THURROCK has been labelled one of the most “under-doctored boroughs in the country” – with just one doctor to every 2,700 patients.

The director of primary care in Thurrock revealed the stark figures to the council’s Health and Wellbeing Overview and Scrutiny Committee last week. And said Thurrock is now facing a severe shortage of GPs – and plans need to be in place to avoid a “worst case scenario”.

Rahul Chaudhari told the committee: “Within Thurrock primary care is challenged, we are one of the most under-doctored boroughs in the country and that extends not just to doctors but also to nursing.

“Nationally doctor to patient ratio is one to 800, in Thurrock it is one GP to every 2,700. In nursing, nationally it is one nurse to every 4,000 patients but in Thurrock it is about one nurse to every 6,000 patients so this is quite significant.

“In terms of capacity and demand across Thurrock, Southend and Basildon there is shortfall of 20,000 appointments per week in primary care.”

If nothing is done, he said this shortfall would reach a “worst case scenario” by 2020-21, which would see that gap widen to more than 60,000.

To plug the gap Thurrock’s Clinical Commissioning Group (CCG) has been working with other CCGs across mid and south Essex to develop a Primary Care Strategy, aimed at regenerating primary care, reducing workload and encouraging recruitment.

The £30million scheme aims to recruit 120 GPs across mid and south Essex to meet a national target of having 682 full time GPs in post by 2020. It also hopes to slash waiting times by recruiting or redeploying a further 200 healthcare workers.

The strategy was announced in June and is seen as an “umbrella” strategy whereby all the clinical commissioning groups across mid and south Essex implement it in the way that works best for their area.

For Thurrock the new Integrated Medical Centres, set to open by 2021, are considered a key factor in the turnaround as they bring a whole range of healthcare services together under one roof.

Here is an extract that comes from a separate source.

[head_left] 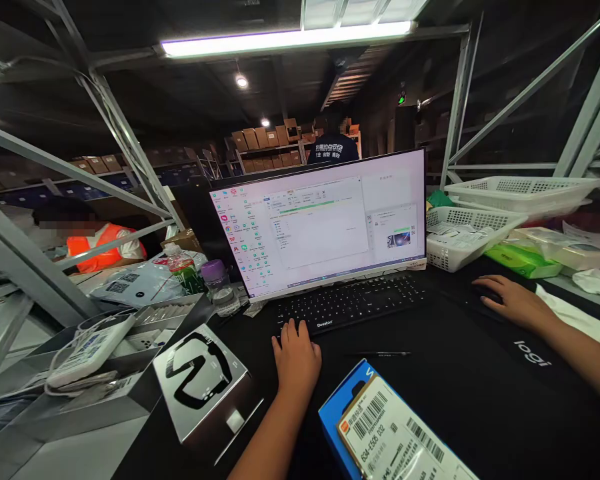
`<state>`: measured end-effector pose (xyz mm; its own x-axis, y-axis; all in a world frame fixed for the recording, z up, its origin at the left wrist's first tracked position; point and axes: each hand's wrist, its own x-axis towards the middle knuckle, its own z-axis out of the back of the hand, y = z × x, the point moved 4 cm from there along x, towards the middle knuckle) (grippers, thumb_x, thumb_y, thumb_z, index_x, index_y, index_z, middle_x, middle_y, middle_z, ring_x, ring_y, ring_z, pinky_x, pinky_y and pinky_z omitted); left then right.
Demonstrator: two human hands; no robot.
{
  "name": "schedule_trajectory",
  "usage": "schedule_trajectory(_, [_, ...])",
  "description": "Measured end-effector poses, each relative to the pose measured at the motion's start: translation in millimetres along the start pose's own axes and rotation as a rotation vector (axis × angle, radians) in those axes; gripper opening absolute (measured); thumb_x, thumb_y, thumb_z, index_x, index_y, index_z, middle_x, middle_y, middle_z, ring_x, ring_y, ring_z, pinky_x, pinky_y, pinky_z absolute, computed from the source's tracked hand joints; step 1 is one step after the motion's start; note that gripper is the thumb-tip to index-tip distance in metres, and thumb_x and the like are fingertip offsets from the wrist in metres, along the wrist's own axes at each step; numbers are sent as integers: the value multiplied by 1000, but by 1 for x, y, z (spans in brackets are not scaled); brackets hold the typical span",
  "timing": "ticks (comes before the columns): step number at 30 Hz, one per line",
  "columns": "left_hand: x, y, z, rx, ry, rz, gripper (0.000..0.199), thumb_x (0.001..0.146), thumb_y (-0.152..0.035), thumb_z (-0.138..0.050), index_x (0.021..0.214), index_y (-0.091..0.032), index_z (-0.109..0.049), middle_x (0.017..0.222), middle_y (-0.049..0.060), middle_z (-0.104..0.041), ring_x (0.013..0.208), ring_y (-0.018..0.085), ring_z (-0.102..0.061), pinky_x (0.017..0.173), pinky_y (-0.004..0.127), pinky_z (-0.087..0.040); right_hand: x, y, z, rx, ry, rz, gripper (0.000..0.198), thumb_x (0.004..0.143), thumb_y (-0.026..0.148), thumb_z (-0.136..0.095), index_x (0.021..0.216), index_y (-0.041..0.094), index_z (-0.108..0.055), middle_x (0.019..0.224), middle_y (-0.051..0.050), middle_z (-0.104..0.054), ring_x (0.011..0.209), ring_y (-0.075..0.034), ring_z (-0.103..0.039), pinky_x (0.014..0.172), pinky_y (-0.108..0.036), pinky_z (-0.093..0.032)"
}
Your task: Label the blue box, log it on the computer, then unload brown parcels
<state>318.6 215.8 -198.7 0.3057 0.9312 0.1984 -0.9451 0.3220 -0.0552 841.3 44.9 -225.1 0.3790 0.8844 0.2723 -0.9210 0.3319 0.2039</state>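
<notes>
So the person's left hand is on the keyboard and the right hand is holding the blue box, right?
Not quite. The left hand is at the near edge of the keyboard, but the right hand is not holding the blue box; it rests on a mouse on the black mat. The head view shows it.

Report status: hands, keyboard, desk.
Left hand flat at keyboard front edge. Right hand covers mouse, barely visible. Blue box nearest, labelled.
</notes>
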Motion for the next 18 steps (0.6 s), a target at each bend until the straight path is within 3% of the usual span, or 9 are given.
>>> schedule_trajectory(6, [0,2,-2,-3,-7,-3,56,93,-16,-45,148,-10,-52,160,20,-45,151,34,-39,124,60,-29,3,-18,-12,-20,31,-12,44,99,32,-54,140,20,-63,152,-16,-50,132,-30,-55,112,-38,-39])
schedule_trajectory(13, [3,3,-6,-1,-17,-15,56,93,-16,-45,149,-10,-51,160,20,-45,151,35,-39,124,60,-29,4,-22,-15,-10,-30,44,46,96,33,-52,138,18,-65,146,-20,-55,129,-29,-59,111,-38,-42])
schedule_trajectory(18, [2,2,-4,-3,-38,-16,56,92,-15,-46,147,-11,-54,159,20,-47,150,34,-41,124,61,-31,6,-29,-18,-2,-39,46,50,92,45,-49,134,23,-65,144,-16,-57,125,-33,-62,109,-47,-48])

A council officer told the committee: “It is important to say that although a lot of the discussion has been about Orsett Hospital and the future of Orsett, the original concept of the Integrated Medical Centres was to address issues such as the quality and quantity of primary care.

“It is about delivering more integrated services. This is remodelling the workforce and it’s about getting a GP-led service rather than GP delivered service where you can get referred directly to a physio for example rather than having to go through a GP.

“The whole pathway for accessing healthcare quickly will change.”

Another measure could see a scheme introduced, which will allow patients to cancel appoints by text rather than having to phone.